Stölzel: The Gorgeous Nothings

Album cover art for upc 896931004695
Label: Navona
Catalog: NV6169
Format: COMPACT DISC

Anderson, Sarah Tannehill; Pancella, Phyllis; Marco, Margaret; Bohm, Keith; Sommer, Ellen; Gnojek, Anne; Figg, Lawrence; Pherigo, Robert; Mathieu, Véronique; Brown, Anne-Marie

The Gorgeous Nothings is composer Ingrid Stolzel’s first recording on Navona Records, although she has also been featured on three compilation albums released by the label. Haunting and lyrical throughout, the album explores themes of beauty, being, journey and transformation. The album’s eleven tracks, some inspired by the poetry of Emily Dickinson and Walt Whitman and some created by Stolzel’s own native curiosity, engage the listener intellectually, emotionally and spiritually. The album’s title composition takes as its inspiration Emily Dickinson’s envelope writings and weaves together five paper fragments into a beautiful song cycle. Soprano Sarah Tannehill Anderson performs against a backdrop of flute, oboe and piano, evoking a sense of both the poet’s and the composer’s creative spirits. In here there, performed by Navona violinist Veronique Mathieu and pianist Ellen Sommer, Stolzel plays with the subtlety of perspective. The interplay between piano and violin creates a sense of the instruments both attracting and resisting each other, much like the emotion one feels when torn between two places. In Soul Journey – Three Whitman Songs, Stolzel brings together three poems by Walt Whitman into a song cycle, which creates a journey of the soul from awakening to awareness to transcendence. These striking lyrical interpretations from Whitman’s “Leaves of Grass” are soulfully interpreted by mezzo-soprano Phyllis Pancella and Ellen Sommer on piano.

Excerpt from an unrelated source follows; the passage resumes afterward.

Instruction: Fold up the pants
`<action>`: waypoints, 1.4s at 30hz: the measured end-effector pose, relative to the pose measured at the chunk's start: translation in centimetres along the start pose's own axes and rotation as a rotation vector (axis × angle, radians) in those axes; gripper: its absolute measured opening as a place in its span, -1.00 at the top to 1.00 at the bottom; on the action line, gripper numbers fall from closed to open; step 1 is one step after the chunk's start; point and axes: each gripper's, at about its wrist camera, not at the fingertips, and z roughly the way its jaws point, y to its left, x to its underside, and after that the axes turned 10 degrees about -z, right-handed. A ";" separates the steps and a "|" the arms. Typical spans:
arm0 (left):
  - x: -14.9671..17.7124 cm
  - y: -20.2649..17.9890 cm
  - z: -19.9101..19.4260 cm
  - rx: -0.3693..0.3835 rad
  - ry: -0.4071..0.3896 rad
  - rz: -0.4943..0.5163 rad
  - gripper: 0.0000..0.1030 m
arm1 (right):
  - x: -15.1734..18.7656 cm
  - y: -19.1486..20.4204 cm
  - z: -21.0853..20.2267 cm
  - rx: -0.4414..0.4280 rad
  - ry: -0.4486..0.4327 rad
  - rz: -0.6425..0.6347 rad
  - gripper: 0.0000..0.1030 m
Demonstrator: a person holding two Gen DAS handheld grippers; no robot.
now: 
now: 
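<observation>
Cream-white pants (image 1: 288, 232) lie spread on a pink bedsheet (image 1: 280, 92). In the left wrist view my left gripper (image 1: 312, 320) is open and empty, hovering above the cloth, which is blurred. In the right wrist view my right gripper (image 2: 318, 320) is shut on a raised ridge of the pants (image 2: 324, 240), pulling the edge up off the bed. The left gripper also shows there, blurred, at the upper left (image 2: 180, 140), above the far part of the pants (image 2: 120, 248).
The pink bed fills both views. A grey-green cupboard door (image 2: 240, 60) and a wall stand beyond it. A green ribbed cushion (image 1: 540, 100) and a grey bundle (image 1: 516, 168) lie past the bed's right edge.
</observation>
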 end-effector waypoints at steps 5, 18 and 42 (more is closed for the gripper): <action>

With Eyes Open takes as its source material Stolzel’s earlier composition, “with both eyes.” Here, allowing herself to fully open to the idea of possibility, Stolzel takes the 2008 composition, originally written for flute, guitar, vibraphone and piano, and transforms it into a subtle and serene piece written for alto saxophone and piano. The album concludes with The Road is All, which takes as its inspiration a quote from a 19th century historian which translates to “The end is nothing; the road is all.” Each instrument – violin, cello and piano – travels on its own journey throughout the piece, sometimes solo and at other times converging, embracing the twists and turns, the unpredictability that is life, and the simple enjoyment of a moment in passing time.